#### Information provided

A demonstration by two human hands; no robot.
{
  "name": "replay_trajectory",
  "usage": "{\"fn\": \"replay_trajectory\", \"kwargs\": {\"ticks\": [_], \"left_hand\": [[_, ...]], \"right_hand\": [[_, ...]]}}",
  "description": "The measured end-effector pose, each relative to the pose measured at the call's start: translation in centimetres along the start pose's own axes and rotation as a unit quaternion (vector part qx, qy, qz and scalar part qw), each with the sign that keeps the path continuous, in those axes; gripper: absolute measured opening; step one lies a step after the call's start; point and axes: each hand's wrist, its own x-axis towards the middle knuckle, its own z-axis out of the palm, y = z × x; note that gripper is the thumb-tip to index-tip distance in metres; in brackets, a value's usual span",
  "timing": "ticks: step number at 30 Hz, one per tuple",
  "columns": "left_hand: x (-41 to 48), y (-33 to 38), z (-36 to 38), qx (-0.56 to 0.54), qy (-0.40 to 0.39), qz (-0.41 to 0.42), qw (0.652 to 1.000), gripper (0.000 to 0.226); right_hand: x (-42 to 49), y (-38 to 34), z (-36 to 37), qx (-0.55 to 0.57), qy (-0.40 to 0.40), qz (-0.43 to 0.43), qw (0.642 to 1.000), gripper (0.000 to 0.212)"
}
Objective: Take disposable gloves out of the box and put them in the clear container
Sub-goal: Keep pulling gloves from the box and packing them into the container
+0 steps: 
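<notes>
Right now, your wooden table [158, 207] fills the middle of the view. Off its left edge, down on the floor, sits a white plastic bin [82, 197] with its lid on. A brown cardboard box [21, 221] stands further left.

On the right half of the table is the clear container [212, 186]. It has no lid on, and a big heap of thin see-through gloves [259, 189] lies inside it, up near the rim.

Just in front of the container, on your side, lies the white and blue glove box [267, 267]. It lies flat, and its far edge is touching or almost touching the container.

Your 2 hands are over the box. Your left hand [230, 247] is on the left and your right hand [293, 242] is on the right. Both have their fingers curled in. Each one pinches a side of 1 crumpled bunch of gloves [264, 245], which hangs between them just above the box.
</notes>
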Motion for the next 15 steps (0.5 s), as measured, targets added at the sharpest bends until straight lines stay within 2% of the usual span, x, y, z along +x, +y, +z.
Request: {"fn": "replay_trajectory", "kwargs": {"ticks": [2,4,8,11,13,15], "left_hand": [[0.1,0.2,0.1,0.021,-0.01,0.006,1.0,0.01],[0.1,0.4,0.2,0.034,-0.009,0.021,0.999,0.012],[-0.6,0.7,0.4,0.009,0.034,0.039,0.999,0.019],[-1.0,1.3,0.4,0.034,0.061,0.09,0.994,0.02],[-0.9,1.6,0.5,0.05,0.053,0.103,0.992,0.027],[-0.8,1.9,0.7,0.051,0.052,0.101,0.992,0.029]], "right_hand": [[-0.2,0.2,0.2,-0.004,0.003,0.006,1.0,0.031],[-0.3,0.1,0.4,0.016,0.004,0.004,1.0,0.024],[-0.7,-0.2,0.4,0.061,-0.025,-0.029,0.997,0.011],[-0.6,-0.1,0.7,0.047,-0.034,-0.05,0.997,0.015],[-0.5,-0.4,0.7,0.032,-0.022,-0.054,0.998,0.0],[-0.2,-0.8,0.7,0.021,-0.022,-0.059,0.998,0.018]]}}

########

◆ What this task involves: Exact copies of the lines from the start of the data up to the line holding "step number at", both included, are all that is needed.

◆ Response area:
A demonstration by two human hands; no robot.
{
  "name": "replay_trajectory",
  "usage": "{\"fn\": \"replay_trajectory\", \"kwargs\": {\"ticks\": [_], \"left_hand\": [[_, ...]], \"right_hand\": [[_, ...]]}}",
  "description": "The measured end-effector pose, each relative to the pose measured at the call's start: translation in centimetres along the start pose's own axes and rotation as a unit quaternion (vector part qx, qy, qz and scalar part qw), each with the sign that keeps the path continuous, in those axes; gripper: absolute measured opening; step one lies a step after the call's start; point and axes: each hand's wrist, its own x-axis towards the middle knuckle, its own z-axis out of the palm, y = z × x; note that gripper is the thumb-tip to index-tip distance in metres; in brackets, a value's usual span",
  "timing": "ticks: step number at 30 Hz, one per tuple",

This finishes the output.